Lust is not sex and is not physical. It is a screen of self-condescending fantasy that separates me from reality; or of the reality of my person in the sexual act with myself or with the reality of my spouse. It works the same way whether it’s the girlfriend, a prostitute or my wife. In this way he denies personal identity, mine or the other person’s, and goes against reality, against my own reality, goes against me.

I find it impossible to enjoy an authentic union with my wife insofar as lust is alive, because she as a person does not count; it is even a hindrance; It is a mere sexual object. True unity with myself is impossible if I split in two to have a sexual act with myself. The fantastic partner that I created in my mind, in reality, is part of me! With lust the sexual act does not result from personal union; sex does not flow from the union. Sex activated by lust makes true union impossible.

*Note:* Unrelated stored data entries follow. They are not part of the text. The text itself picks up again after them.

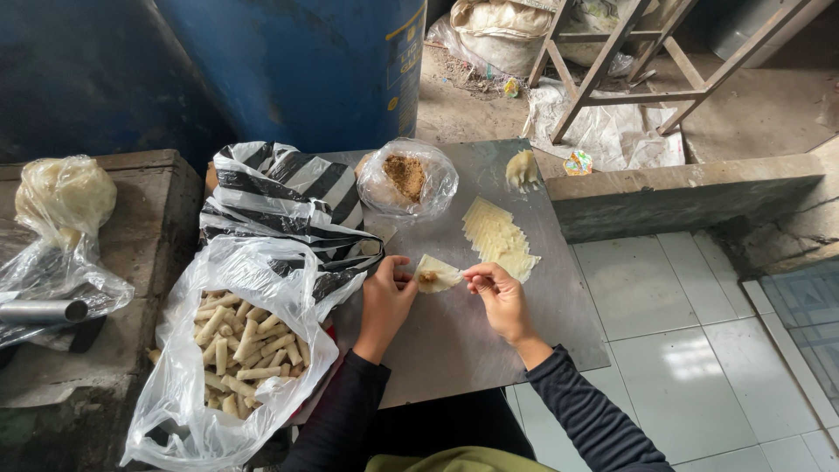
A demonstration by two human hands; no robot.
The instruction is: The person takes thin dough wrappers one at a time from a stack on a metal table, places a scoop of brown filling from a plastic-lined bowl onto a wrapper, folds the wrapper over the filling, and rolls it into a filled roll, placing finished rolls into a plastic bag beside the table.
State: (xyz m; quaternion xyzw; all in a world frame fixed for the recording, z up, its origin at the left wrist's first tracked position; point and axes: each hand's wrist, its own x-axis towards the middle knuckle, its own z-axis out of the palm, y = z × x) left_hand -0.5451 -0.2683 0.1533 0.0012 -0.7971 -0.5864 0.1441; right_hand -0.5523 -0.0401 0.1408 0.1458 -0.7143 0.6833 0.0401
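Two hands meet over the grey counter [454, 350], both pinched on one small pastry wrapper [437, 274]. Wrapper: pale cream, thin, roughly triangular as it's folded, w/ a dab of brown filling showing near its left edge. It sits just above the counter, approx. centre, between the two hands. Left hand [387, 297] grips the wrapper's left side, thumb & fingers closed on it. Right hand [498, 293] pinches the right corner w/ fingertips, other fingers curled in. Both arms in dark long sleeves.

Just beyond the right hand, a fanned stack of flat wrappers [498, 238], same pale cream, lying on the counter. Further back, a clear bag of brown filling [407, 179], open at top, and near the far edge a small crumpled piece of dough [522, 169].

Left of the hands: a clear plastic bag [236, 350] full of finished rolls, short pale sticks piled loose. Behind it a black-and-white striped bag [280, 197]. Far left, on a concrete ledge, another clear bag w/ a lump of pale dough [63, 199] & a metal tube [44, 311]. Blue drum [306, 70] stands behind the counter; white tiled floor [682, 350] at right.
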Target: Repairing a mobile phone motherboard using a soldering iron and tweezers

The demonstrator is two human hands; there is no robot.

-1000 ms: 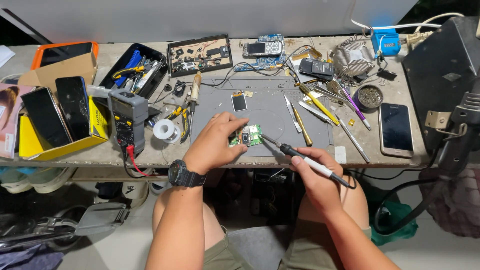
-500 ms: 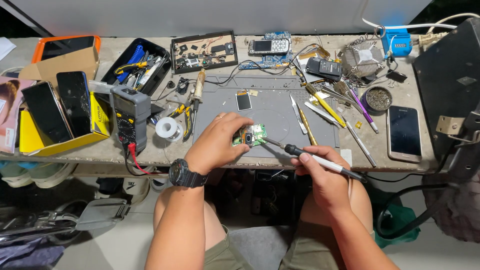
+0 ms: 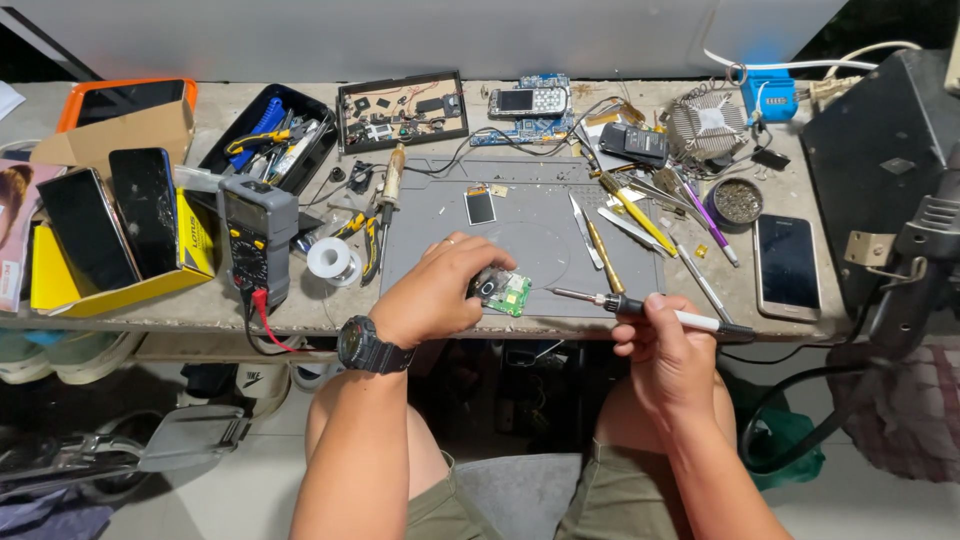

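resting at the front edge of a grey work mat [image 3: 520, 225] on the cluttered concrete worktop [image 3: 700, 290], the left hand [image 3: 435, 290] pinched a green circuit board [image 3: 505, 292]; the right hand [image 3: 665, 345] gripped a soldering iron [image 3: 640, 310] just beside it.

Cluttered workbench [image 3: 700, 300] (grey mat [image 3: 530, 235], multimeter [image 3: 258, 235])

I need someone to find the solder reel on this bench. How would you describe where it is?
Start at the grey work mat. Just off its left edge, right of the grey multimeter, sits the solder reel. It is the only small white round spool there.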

The nature of the noise interference lust that I superimpose on sex can consist of different things; memories, fantasies that go from the erotic to those that reverberate venganza or even violence. Or it can be the mental image of a fetish or another person. In light of all this, lust can exist outside of sex. In fact, there are people who claim that they are obsessed with sex and that they can not have sex. I consider lust a force that invades and perverts other instincts; the food, the drink, the work, the anger … I recognize that I have an almost lustful tendency to resentment, and that it is as strong as lust has been in its best moments.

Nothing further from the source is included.